** What is being asked **
From the following material, say how many lines have "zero" in them; write only the number.

** Information given **
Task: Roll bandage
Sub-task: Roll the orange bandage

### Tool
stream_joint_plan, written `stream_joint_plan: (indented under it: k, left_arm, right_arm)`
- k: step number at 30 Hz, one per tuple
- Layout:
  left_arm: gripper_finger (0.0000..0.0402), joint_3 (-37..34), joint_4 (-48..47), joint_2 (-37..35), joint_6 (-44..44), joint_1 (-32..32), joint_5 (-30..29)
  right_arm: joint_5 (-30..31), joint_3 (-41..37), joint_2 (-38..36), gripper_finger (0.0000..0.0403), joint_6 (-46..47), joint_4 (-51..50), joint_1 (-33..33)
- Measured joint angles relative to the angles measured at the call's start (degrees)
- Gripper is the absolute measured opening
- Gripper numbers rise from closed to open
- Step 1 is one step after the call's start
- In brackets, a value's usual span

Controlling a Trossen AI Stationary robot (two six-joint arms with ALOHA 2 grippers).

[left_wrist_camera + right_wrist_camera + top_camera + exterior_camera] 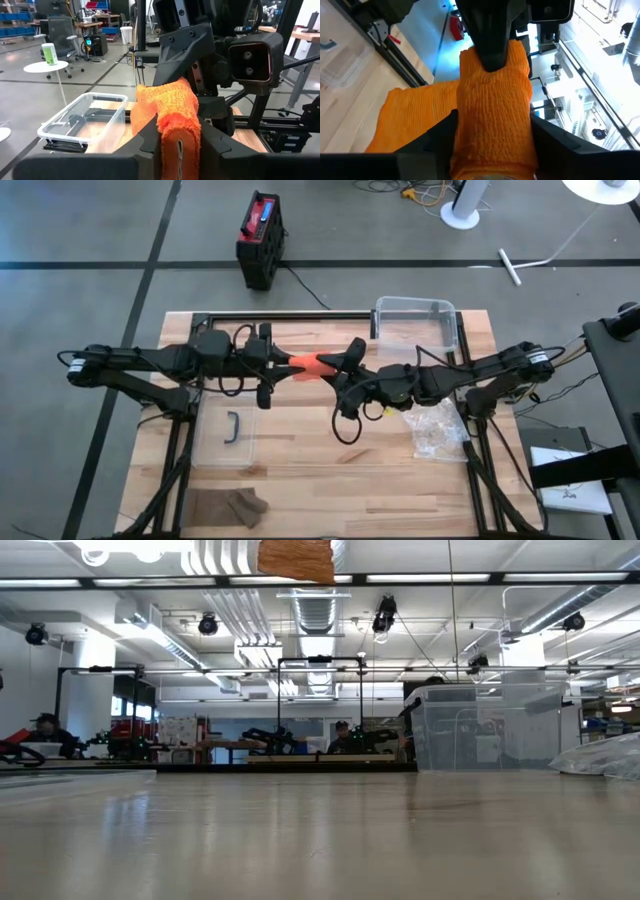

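Both grippers meet above the middle of the wooden table [330, 450]. The left gripper [179, 145] clamps the orange bandage [308, 364] (the roll sits between its fingers), and the right gripper [492, 135] closes on the same roll from the opposite side. Beyond stands a clear plastic bin [415, 320].

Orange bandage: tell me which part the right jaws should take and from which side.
Take the thick rolled end of the orange bandage, coming endwise from the right gripper side, opposite the left gripper. The roll sits between both; its loose tail hangs flat and offers no firm grip.
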Motion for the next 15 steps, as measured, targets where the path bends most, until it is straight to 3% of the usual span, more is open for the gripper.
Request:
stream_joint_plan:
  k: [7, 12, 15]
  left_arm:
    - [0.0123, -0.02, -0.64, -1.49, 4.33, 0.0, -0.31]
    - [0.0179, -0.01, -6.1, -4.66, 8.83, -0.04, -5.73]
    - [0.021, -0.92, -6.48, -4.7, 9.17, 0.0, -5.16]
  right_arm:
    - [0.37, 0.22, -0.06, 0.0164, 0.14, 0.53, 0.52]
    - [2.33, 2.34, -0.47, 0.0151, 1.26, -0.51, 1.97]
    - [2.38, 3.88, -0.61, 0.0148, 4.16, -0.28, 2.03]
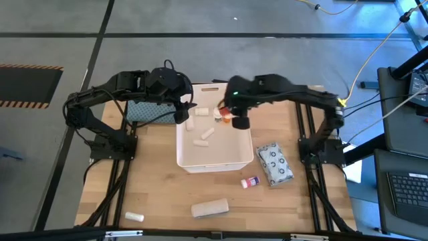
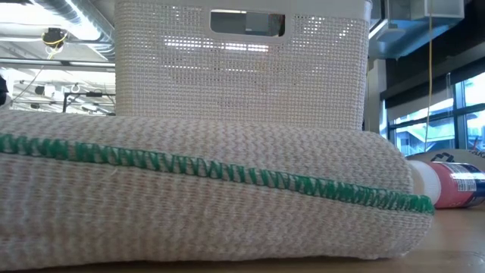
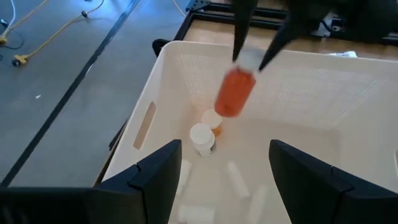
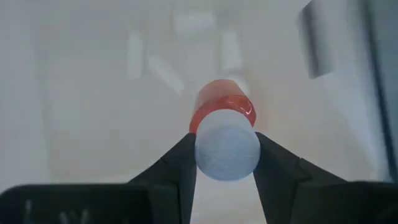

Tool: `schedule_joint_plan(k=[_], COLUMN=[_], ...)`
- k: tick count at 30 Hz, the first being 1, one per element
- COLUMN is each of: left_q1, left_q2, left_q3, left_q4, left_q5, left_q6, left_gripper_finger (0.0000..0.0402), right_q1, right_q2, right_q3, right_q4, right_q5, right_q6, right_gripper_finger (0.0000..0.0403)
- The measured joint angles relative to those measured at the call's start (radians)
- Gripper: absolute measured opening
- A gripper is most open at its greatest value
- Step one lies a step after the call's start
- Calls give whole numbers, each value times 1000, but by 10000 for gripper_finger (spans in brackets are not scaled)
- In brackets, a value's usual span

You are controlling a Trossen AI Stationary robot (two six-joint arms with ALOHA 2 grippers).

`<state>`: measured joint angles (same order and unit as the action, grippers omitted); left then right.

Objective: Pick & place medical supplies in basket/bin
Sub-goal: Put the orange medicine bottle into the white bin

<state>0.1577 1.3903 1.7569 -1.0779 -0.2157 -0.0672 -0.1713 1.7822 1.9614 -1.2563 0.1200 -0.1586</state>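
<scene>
1. One orange bottle (image 4: 221,112) with a white cap is pinched by the cap between the right hand's (image 4: 225,163) fingers, and it hangs over the white bin (image 1: 214,162), near the far right corner in the high view.
2. Release only while the bottle is clearly inside the rim; from the left wrist view it hangs tilted above the bin's floor, so lower it a little first, I judge, to keep it from bouncing out.
3. Aim for bare floor. Two small bottles (image 3: 204,134) already stand close together under it, and several white rolls (image 1: 204,136) lie further along the bin; dropping onto them could knock things about.
4. Spread the fingers fully and lift straight up, so that the cap does not catch on a pad.
5. Left hand (image 3: 224,177) hovers at the bin's far left edge with its fingers spread wide and nothing between them; keep the right arm's path clear of it.
6. Several supplies are left on the worktop (image 1: 154,187): a grey-patterned packet (image 1: 275,164) just right of the bin, a tiny red-capped bottle (image 1: 249,181) beside it, a beige roll (image 1: 210,209) near the front edge, and a small white roll (image 1: 134,217) at front left.
7. Whether the bottle's body touches anything below cannot be told from these views; it seems to hang free.
</scene>
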Motion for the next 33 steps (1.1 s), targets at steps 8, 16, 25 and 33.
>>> schedule_joint_plan(k=[8, 16, 25, 33], left_q1=[0, 0, 0, 0], left_q2=[0, 0, 0, 0], left_q3=[0, 0, 0, 0], left_q4=[-1, -5, -5, -5], left_q5=[0, 0, 0, 0], left_q6=[85, 89, 90, 90], left_gripper_finger=[235, 235, 235, 235], right_q1=[-16, -25, -36, -36], right_q2=[195, 286, 347, 384], right_q3=[-1, 0, 0, 0], right_q4=[-94, -27, -5, 4], right_q5=[-10, -12, -54, -54], right_q6=[-43, -60, -60, -67], right_gripper_finger=[127, 127, 138, 139])
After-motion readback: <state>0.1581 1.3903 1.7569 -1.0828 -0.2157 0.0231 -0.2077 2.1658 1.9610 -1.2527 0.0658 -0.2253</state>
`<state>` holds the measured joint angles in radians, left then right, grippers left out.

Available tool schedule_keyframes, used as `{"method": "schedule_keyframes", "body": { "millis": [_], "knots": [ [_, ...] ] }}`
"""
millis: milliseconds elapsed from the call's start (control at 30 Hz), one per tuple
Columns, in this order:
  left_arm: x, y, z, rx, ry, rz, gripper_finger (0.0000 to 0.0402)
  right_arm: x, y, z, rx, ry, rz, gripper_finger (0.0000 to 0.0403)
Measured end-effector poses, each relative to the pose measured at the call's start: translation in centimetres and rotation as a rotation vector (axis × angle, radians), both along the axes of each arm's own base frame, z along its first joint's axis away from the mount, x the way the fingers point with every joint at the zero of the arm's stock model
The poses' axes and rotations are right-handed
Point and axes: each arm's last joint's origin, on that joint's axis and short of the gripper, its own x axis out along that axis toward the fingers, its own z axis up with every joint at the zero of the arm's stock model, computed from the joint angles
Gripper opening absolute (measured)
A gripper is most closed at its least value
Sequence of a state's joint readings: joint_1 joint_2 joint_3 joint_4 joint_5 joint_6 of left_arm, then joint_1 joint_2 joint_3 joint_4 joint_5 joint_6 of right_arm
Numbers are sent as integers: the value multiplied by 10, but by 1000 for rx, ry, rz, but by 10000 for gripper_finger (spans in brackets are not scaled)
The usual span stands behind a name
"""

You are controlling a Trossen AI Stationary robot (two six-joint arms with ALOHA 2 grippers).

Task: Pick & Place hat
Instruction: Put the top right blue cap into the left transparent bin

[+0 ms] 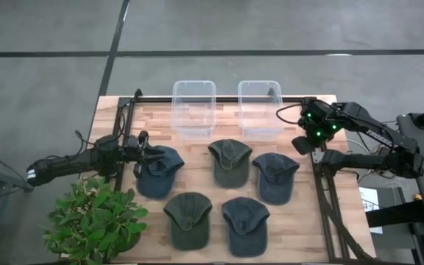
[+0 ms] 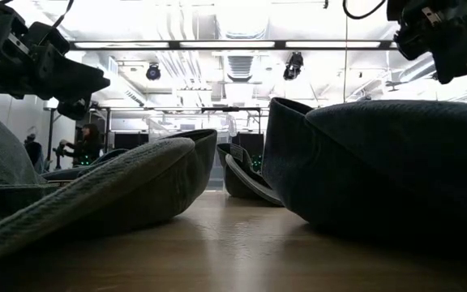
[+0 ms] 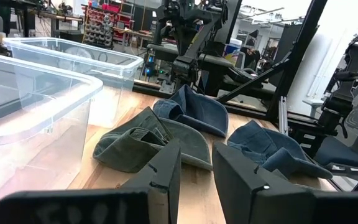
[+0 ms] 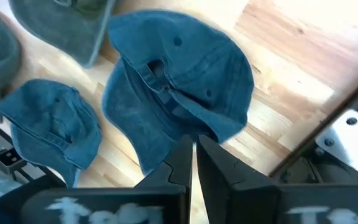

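Note:
Five caps lie crown-up on the wooden table: a blue one at the left (image 1: 160, 173), a green one (image 1: 230, 160) and a blue one (image 1: 274, 177) farther right, and a green one (image 1: 188, 217) and a blue one (image 1: 245, 224) near the front. My left gripper (image 1: 146, 152) hangs over the left blue cap's left edge. Its fingers (image 3: 166, 177) stand a little apart with nothing between them. My right gripper (image 1: 305, 146) is shut and empty, raised beside the right blue cap (image 4: 179, 81).
Two clear plastic bins (image 1: 193, 107) (image 1: 260, 107) stand at the table's far edge. A potted plant (image 1: 94, 217) stands at the near left corner. Black frame rails run along the table's left and right sides (image 1: 326, 199).

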<state>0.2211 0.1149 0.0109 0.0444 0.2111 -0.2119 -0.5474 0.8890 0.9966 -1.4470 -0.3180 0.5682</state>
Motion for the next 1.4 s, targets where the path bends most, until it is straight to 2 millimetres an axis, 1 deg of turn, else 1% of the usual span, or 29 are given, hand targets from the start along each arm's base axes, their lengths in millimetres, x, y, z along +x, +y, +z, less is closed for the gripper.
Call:
{"method": "schedule_keyframes", "body": {
  "millis": [133,433,567,633,767,867,1033,1233,1400],
  "knots": [
    [0,0,0,0,0,0,85,-1,1,-1,3,17,14,50],
    [0,0,0,11,1,-1,85,-1,0,-1,-1,17,18,135],
    [0,0,0,17,1,-1,85,-1,1,-1,31,29,-67,156],
    [0,0,0,17,1,-1,85,-2,2,0,46,31,-107,161],
    [0,0,0,19,1,-1,85,-2,7,2,43,15,-83,164],
    [0,0,0,19,1,-1,85,-1,13,3,57,11,-99,161],
    [0,0,0,19,1,-1,85,9,24,3,81,3,-125,154],
    [0,0,0,18,1,-1,85,21,45,-1,110,102,-136,148],
    [0,0,0,18,1,-1,85,31,68,-9,98,203,-137,151]
  ]
}}
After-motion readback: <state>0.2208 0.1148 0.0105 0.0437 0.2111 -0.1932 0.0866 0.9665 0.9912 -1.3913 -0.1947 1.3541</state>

** Output of the exercise **
2